When I was 20, I spent six months in a vortex. (Not a polar vortex.) It jumbled me up and made me see the world and relationships and food in a whole different (and more appreciative) way. That vortex was one of the world’s best food cities and just an endlessly fun, urban place — Taipei. Friendships from the vortex lasted, so any time I’m back — even if many of us have children now — we make it out to see each other, reuniting over bowls of Taiwan’s religion (beef noodle soup), partying it up in the smoke-filled clubs and lounges (no smoking ban), and wandering the gritty alleys which are naturally full of food vendors selling buns and soups and Taiwan’s second most popular religion, bubble tea. The only key Taipei activity that we didn’t do this trip was karaoke until 5am and then hit the all-you-can-eat congee bars, but I’ve done enough of that for a lifetime. And with Mandopop stars, naturally.

After five years in Holland, my parents just moved to Taipei. Mom bought a place up near Tamsui, which is a beach town with a boardwalk where women sing karaoke covers of Alanis Morrisette’s mid-nineties hits. So we spent Christmas and rang in the New Year with lots of family — many of my forty or so cousins made the trek for a big family reunion trip.
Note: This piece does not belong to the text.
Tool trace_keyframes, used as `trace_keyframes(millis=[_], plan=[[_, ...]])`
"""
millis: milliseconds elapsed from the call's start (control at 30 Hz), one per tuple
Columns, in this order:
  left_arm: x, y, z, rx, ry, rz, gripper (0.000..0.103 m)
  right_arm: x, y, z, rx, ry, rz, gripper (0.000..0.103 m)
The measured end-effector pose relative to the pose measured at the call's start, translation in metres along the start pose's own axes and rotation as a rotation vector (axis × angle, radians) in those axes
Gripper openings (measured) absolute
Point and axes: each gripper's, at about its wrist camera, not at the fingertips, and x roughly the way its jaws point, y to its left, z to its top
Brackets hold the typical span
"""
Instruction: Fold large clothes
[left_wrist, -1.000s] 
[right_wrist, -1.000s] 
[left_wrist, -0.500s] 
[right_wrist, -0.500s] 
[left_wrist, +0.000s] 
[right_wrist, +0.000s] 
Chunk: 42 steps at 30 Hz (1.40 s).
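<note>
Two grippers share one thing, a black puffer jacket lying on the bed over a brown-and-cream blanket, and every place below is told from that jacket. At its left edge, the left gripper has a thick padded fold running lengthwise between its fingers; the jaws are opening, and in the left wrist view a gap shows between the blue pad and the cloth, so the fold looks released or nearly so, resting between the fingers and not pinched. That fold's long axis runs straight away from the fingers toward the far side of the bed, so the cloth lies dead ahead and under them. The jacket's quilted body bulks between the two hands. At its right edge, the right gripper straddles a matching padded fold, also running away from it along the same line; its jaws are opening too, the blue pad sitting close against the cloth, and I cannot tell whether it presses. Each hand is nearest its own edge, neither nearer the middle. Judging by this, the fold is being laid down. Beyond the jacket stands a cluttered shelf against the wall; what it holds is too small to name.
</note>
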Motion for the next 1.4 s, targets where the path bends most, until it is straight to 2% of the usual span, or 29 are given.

Hadn’t been back since the halcyon days of 2011, before I went to NPR and the CEO quit two days after I started. (Correlation is not causation.)

Getting there and back is the worst. Let’s just get that out of the way. It’s a 14 hour flight plus another three hours after a layover in Tokyo. Or it’s broken up differently and also horrendous. The plane goes from fresh and full of promise to a filthy, lived in, farted-in trash tube. (The flight back, which included our toddler, head colds and an inhuman experience at Dulles in which the agriculture cops busted us for bringing back grapes in Eva’s food bag and not declaring it, was hands down one of my most difficult days.)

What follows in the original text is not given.